He was exhausted himself, but he forced himself to stay awake. Manning the bird quickly was paramount just now. Deep into the small, dark hours of the night, James walked, murmured, stroked, and sang.

And all the while, he thought about faith. He wanted faith and trust from the goshawk. He had it freely of Alice, no matter what he did. And he had sensed it, fleetingly, from Isobel, and tasted it like honey on her lips.

He craved more from her, but knew she had changed her mind about him again. He had seen trust flicker within her like a flame, now bright, now fading.

But when he had admitted to her that, indeed, he had taken part in Wallace's betrayal, he had watched the spark of faith disappear utterly in her eyes.

He could not blame her. He had lost faith in himself.

* * *

In the darkness of the curtained bed, Isobel awoke to quiet, comfortable sounds: Alice hummed at some task, the fire crackled, Ragnell chirred, and rain pattered on the roof. She pulled the covers high and peered out through the curtains.

"There you are!" Alice stood by the table, kneading a large mound of pale dough.

"Greetings, Dame Crawford," Isobel said hoarsely.

"Just Alice," the woman corrected her. She grinned. "You have slept nearly two full days! Good rest heals, though."

Isobel blinked in amazement. "Two days?
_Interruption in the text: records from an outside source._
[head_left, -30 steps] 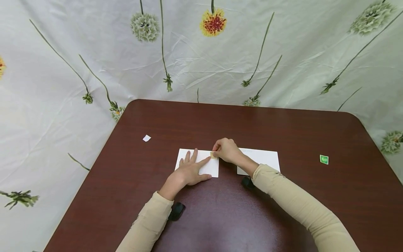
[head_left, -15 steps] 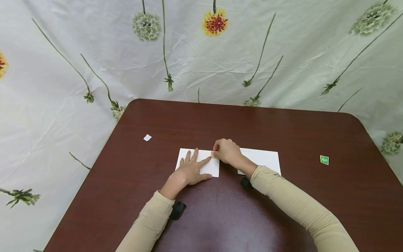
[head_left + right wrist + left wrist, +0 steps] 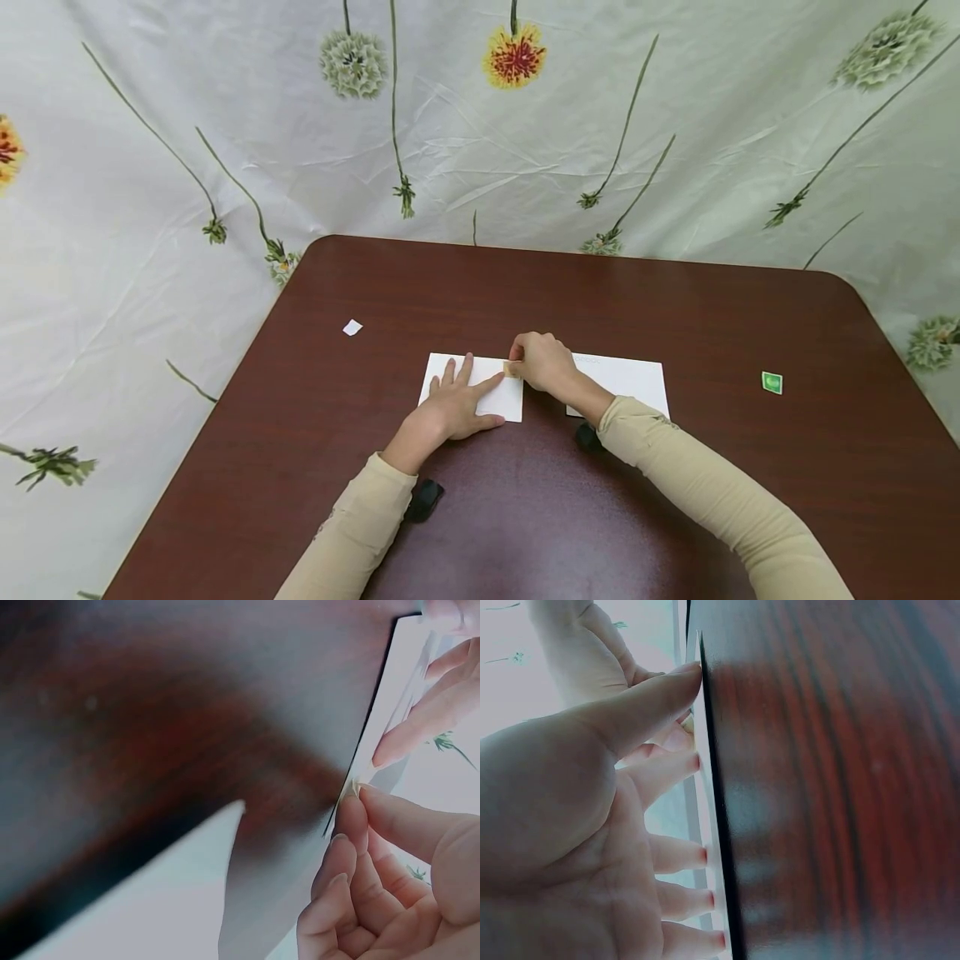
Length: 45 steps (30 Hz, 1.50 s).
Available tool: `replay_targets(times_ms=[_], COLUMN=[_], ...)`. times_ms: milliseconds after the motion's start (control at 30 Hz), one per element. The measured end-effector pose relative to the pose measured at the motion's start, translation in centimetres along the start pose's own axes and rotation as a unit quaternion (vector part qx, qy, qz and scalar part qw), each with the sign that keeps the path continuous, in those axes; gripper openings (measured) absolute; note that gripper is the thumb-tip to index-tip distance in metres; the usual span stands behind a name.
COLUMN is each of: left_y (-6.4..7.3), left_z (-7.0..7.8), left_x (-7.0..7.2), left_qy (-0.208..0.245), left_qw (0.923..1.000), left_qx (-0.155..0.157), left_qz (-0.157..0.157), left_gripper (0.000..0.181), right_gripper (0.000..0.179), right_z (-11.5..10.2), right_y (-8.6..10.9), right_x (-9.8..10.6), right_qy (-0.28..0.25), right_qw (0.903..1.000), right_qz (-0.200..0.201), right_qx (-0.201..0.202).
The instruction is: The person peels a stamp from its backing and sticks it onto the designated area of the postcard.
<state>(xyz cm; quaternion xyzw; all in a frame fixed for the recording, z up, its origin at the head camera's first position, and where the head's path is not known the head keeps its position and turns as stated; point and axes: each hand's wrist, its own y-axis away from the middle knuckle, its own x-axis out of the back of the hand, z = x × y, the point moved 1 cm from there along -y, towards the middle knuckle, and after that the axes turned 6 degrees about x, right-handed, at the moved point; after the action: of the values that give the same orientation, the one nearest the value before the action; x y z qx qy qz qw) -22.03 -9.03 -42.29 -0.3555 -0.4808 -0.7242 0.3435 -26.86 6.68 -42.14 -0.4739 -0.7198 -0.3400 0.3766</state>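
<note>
My left hand (image 3: 448,412) rests on a white envelope (image 3: 504,406) with its fingers spread, holding it flat to the table. In the left wrist view those fingertips press the envelope near its edge (image 3: 703,787). At the envelope's upper right corner lies a small yellowish stamp (image 3: 511,369). My right hand (image 3: 543,362) pinches the stamp's edge between thumb and forefinger, the other fingers curled in. The right wrist view shows this pinch on the stamp (image 3: 355,784) close up. Part of the stamp is hidden by the fingers.
A second white envelope (image 3: 628,379), with faint marks along its top, lies partly under my right forearm. A green stamp (image 3: 772,382) is at the right, a small white paper piece (image 3: 352,327) at the far left. A flowered cloth (image 3: 480,150) hangs behind the brown table (image 3: 600,292).
The head view has shifted very slightly. Both hands keep their places on the envelope and the stamp.
</note>
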Motion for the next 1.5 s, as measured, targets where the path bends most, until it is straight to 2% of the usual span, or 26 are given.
replay_targets(times_ms=[233, 500, 600, 700, 867, 933, 1067, 1167, 1233, 1500], left_y=[0.0, 0.2, 0.2, 0.2, 0.2, 0.2, 0.2, 0.2, 0.2, 0.3], left_z=[0.0, -0.3, -0.4, -0.4, -0.4, -0.4, -0.4, -0.4, -0.4, -0.4], left_x=[0.0, 0.1, 0.1, 0.1, 0.0, 0.1, 0.1, 0.1, 0.2, 0.3], left_qy=[0.001, 0.0, 0.002, 0.006, 0.01, 0.01, 0.009, 0.005, 0.004, 0.001], left_qw=[1.0, 0.9999, 0.9999, 0.9999, 0.9999, 0.9999, 0.9999, 0.9999, 0.9999, 1.0], left_qx=[-0.001, -0.011, -0.01, -0.009, -0.01, -0.009, -0.01, -0.01, -0.009, -0.006], left_qz=[0.0, 0.003, 0.002, 0.001, 0.002, 0.003, 0.004, 0.002, 0.002, -0.003], left_gripper=[0.067, 0.072, 0.073, 0.073, 0.072, 0.072, 0.071, 0.071, 0.071, 0.071], right_gripper=[0.007, 0.009, 0.011, 0.023, 0.048, 0.055, 0.065, 0.067, 0.066, 0.059], right_z=[0.2, 0.5, 0.6, 1.0, 1.6, 1.7, 2.0, 2.4, 2.6, 3.0], right_y=[0.0, -0.2, -0.1, 0.0, -0.3, -0.5, -1.0, -1.2, -1.2, -1.3], right_x=[0.0, 0.0, -0.1, -0.1, -0.1, -0.2, -0.5, -0.9, -1.1, -1.2], right_qy=[-0.013, 0.016, 0.016, 0.027, 0.091, 0.116, 0.153, 0.165, 0.169, 0.154], right_qw=[0.9999, 0.9998, 0.9997, 0.9983, 0.99, 0.9864, 0.9785, 0.9731, 0.9717, 0.973], right_qz=[0.005, -0.005, -0.011, -0.012, -0.01, -0.023, -0.081, -0.114, -0.117, -0.094], right_qx=[0.005, -0.005, 0.013, 0.05, 0.108, 0.114, 0.111, 0.113, 0.116, 0.144])
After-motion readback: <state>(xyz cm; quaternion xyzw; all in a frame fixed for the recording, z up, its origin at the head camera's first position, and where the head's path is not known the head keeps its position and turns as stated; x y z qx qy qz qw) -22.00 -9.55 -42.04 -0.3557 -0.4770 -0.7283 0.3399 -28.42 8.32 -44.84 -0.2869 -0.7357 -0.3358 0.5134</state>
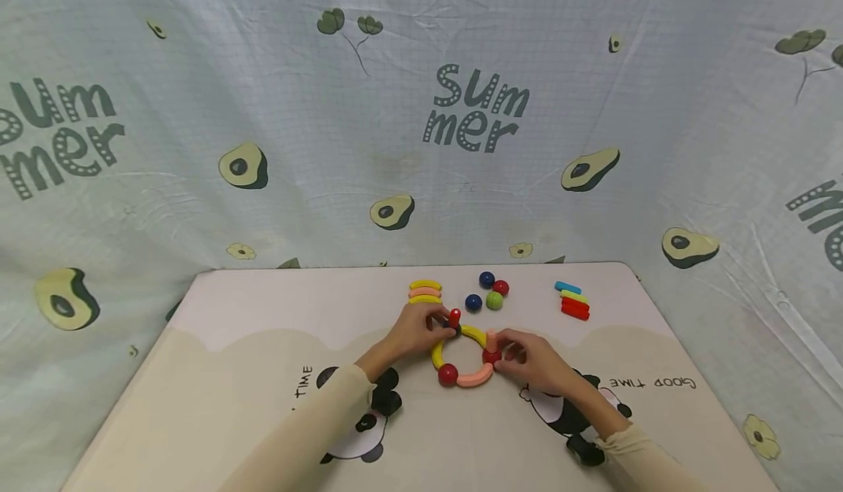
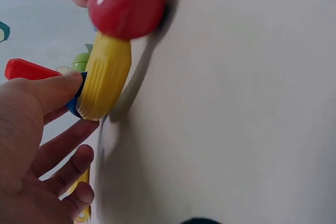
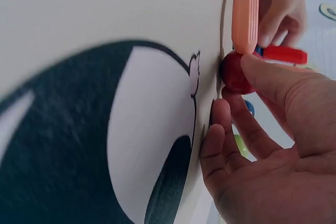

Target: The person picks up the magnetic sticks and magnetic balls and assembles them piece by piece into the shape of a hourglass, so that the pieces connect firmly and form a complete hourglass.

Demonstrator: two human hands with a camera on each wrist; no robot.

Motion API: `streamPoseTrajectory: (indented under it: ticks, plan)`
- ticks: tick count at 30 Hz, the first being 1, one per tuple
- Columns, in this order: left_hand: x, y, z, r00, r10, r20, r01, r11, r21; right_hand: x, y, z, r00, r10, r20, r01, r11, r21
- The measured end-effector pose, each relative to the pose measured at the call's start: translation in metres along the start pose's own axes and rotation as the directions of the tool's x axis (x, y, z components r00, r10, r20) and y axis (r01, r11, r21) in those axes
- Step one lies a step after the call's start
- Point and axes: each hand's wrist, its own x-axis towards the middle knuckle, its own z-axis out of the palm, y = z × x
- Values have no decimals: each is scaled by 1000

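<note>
A ring [image 1: 476, 378] of curved yellow and pink rods and balls is set on the bench [image 1: 211, 397], between the two hands. Its dark blue ball [image 1: 452, 326], topped by an upright red rod [image 1: 455, 317], is pinched in the left hand's [image 1: 418, 329] grip; a red ball [image 1: 492, 358] under an upright pink rod [image 1: 492, 341] is pinched by the right hand [image 1: 532, 360]. Beyond, four loose balls [image 1: 495, 300] are grouped between curved rods [image 1: 425, 292] and short straight rods [image 1: 575, 304].
</note>
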Motion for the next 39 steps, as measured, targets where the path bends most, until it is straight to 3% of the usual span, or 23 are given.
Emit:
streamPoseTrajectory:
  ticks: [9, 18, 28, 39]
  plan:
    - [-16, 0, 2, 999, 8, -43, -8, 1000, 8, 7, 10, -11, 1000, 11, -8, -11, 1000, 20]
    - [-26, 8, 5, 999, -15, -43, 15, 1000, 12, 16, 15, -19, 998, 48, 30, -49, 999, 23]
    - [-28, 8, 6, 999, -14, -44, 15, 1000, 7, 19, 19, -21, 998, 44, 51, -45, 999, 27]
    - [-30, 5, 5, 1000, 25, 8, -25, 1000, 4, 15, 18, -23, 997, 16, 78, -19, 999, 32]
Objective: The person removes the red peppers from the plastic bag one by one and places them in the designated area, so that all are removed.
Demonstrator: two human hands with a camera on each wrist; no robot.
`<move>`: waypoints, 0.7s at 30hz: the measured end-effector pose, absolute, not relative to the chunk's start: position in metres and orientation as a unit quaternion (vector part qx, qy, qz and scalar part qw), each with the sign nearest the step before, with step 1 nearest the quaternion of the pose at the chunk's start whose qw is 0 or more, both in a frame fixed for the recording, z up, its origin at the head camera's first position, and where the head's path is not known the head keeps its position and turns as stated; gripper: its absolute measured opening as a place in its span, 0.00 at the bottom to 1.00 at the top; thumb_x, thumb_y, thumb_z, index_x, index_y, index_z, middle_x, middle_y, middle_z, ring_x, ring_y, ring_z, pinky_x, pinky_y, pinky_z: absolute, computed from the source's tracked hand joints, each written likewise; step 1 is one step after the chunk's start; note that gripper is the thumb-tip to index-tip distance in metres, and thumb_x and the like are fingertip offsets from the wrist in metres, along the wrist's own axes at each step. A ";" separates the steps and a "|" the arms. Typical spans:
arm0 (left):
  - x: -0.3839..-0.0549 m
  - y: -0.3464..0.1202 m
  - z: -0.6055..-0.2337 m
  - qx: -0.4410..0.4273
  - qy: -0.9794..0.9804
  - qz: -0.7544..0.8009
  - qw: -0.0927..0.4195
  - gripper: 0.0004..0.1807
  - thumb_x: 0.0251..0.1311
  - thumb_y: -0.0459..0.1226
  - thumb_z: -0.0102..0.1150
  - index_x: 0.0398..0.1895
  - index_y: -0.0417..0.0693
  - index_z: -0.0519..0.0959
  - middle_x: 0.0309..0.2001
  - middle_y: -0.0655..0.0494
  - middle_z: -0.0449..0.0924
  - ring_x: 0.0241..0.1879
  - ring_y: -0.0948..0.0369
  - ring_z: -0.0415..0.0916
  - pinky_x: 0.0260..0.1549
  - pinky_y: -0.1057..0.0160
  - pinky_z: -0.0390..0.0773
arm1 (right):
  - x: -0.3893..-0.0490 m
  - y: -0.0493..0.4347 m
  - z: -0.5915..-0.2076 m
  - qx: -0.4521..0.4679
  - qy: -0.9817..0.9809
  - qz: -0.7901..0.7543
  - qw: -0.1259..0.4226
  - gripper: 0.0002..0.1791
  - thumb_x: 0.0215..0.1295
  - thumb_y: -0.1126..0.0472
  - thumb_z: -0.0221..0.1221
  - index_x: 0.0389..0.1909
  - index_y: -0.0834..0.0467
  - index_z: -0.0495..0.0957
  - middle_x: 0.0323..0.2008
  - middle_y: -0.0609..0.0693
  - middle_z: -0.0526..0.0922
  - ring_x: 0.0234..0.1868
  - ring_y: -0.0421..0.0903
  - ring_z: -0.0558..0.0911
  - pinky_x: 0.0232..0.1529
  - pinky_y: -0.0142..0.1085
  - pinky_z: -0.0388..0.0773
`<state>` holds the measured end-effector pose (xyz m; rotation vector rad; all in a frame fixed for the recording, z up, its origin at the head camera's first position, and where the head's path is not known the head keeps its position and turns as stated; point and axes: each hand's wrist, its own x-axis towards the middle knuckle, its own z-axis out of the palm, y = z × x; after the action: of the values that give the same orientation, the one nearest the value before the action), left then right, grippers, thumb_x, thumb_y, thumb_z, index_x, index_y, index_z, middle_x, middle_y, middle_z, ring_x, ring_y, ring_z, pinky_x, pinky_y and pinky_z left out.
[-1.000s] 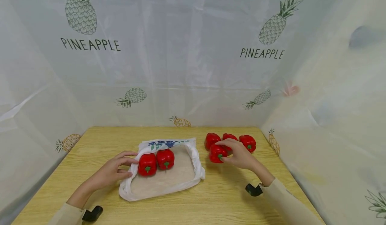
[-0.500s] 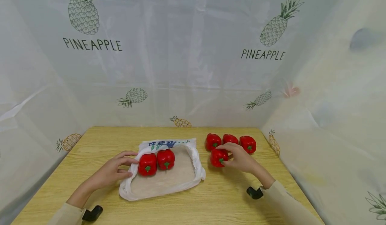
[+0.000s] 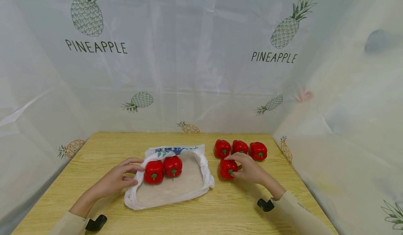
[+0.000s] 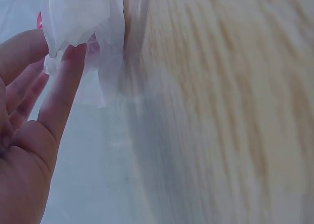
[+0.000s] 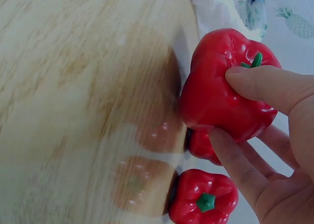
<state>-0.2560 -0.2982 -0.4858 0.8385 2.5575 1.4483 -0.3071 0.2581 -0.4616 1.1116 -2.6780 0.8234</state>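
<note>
My right hand (image 3: 252,168) pinches a red bell pepper (image 3: 226,168) with a green stem, right of the bag. In the right wrist view the thumb lies beside the stem and the fingers are on the opposite side of the pepper. My left hand (image 3: 116,180) holds the left rim of a white plastic bag (image 3: 206,172), which lies with its mouth spread wide. From the left wrist, the thumb and fingertips meet the thin plastic (image 4: 81,18). Two more red bell peppers, one at the left (image 3: 153,172) and one beside it (image 3: 172,165), sit side by side inside the bag.
Behind the right hand, three red bell peppers stand in a row: left (image 3: 222,148), middle (image 3: 240,146) and right (image 3: 258,151). The wooden table (image 3: 189,217) ends at a pineapple-print curtain (image 3: 201,70) along the back and sides.
My right hand has drawn the held pepper slightly toward the front, away from the row of three. The left hand and the bag stay where they were.
</note>
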 end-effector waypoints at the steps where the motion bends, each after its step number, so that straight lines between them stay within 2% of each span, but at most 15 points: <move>1: -0.256 -0.298 -0.486 0.276 0.836 0.473 0.040 0.21 0.66 0.32 0.72 0.62 0.43 0.83 0.76 0.40 0.63 0.60 0.70 0.77 0.49 0.64 0.88 | -0.307 0.258 -0.462 0.369 -0.887 0.271 0.064 0.30 0.59 0.70 0.76 0.63 0.56 0.82 0.59 0.53 0.83 0.53 0.50 0.81 0.41 0.37 0.90; 12: -0.255 -0.299 -0.486 0.280 0.835 0.473 0.039 0.21 0.67 0.33 0.72 0.62 0.43 0.83 0.75 0.39 0.63 0.61 0.69 0.78 0.49 0.64 0.88 | -0.307 0.258 -0.465 0.369 -0.889 0.265 0.062 0.30 0.59 0.70 0.76 0.63 0.58 0.81 0.61 0.55 0.82 0.54 0.52 0.80 0.43 0.40 0.90; 21: -0.254 -0.298 -0.481 0.276 0.836 0.473 0.045 0.20 0.66 0.32 0.72 0.61 0.42 0.83 0.76 0.39 0.62 0.61 0.63 0.79 0.49 0.65 0.87 | -0.308 0.260 -0.468 0.370 -0.888 0.264 0.068 0.31 0.57 0.71 0.76 0.63 0.55 0.80 0.60 0.51 0.81 0.49 0.46 0.77 0.41 0.41 0.89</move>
<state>-0.2541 -0.2977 -0.4807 0.8429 2.5523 1.4439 -0.3084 0.2598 -0.4683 1.1159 -2.6758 0.7943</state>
I remember waking a few times."

"But you could scarcely speak, you were so tired." Alice smiled. "If you want to get up now, we must get some food into you for strength." Alice worked as she talked, her sleeves pushed up, her hands capable as she punched and folded the dough.

Isobel glanced around the room. "Where is—"

"Jamie's with his gos. Gawain, he says you call it." Alice laughed. "He asked me to bake bread for the tiercel, so I've been at that task most of the afternoon."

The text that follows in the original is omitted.